This work addresses the vulnerability of private retrieval data in Retrieval-Augmented Generation (RAG) systems to data extraction attacks. We propose a transferable, multi-model adversarial attack framework that optimizes universal adversarial strings continuously—bypassing hand-crafted prompts—to compel large language models (LLMs) to verbatim output sensitive retrieved content. Our key contributions are: (1) the first joint gradient-based optimization mechanism across heterogeneous LLM architectures; (2) a retrieval-content amplification strategy leveraging initial-token importance to enhance cross-model generalizability; and (3) a hybrid probing approach integrating white-box and gray-box analysis with token-importance weighting. Evaluated on multiple LLMs and RAG benchmarks, our method significantly outperforms hand-crafted prompting and single-model optimization baselines, achieving high attack success rates even against unseen models. The results expose critical vulnerabilities in RAG’s internal response generation mechanisms.

Retrieval-Augmented Generation (RAG) offers a solution to mitigate hallucinations in Large Language Models (LLMs) by grounding their outputs to knowledge retrieved from external sources.
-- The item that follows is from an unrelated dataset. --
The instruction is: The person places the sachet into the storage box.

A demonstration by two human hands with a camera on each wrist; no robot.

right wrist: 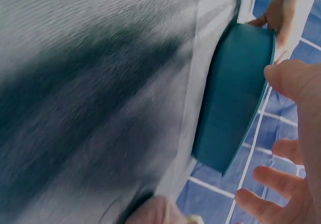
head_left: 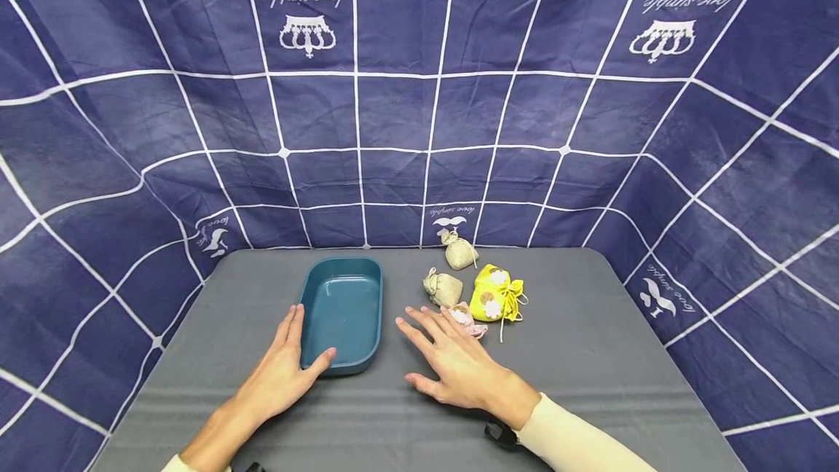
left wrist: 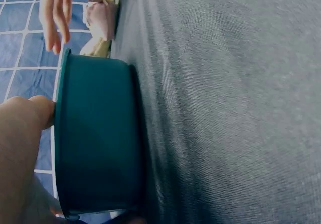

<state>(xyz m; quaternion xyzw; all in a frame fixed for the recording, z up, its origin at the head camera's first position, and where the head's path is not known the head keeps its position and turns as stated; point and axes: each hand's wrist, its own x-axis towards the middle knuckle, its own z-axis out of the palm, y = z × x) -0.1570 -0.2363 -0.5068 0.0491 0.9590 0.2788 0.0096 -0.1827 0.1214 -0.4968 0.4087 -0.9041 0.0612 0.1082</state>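
Pouch just beyond right hand fingertips

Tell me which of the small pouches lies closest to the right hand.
The pink pouch, right at the fingertips of the right hand. The two beige pouches and the yellow pouch lie farther back.

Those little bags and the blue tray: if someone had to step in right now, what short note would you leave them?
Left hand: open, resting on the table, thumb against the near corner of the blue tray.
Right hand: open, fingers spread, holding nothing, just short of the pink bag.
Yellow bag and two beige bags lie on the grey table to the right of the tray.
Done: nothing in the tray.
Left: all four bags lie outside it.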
The use of private resources and data in constructing these external data stores can expose them to risks of extraction attacks, in which attackers attempt to steal data from these private databases. Existing RAG extraction attacks often rely on manually crafted prompts, which limit their effectiveness. In this paper, we introduce a framework called MARAGE for optimizing an adversarial string that, when appended to user queries submitted to a target RAG system, causes outputs containing the retrieved RAG data verbatim. MARAGE leverages a continuous optimization scheme that integrates gradients from multiple models with different architectures simultaneously to enhance the transferability of the optimized string to unseen models. Additionally, we propose a strategy that emphasizes the initial tokens in the target RAG data, further improving the attack's generalizability. Evaluations show that MARAGE consistently outperforms both manual and optimization-based baselines across multiple LLMs and RAG datasets, while maintaining robust transferability to previously unseen models. Moreover, we conduct probing tasks to shed light on the reasons why MARAGE is more effective compared to the baselines and to analyze the impact of our approach on the model's internal state.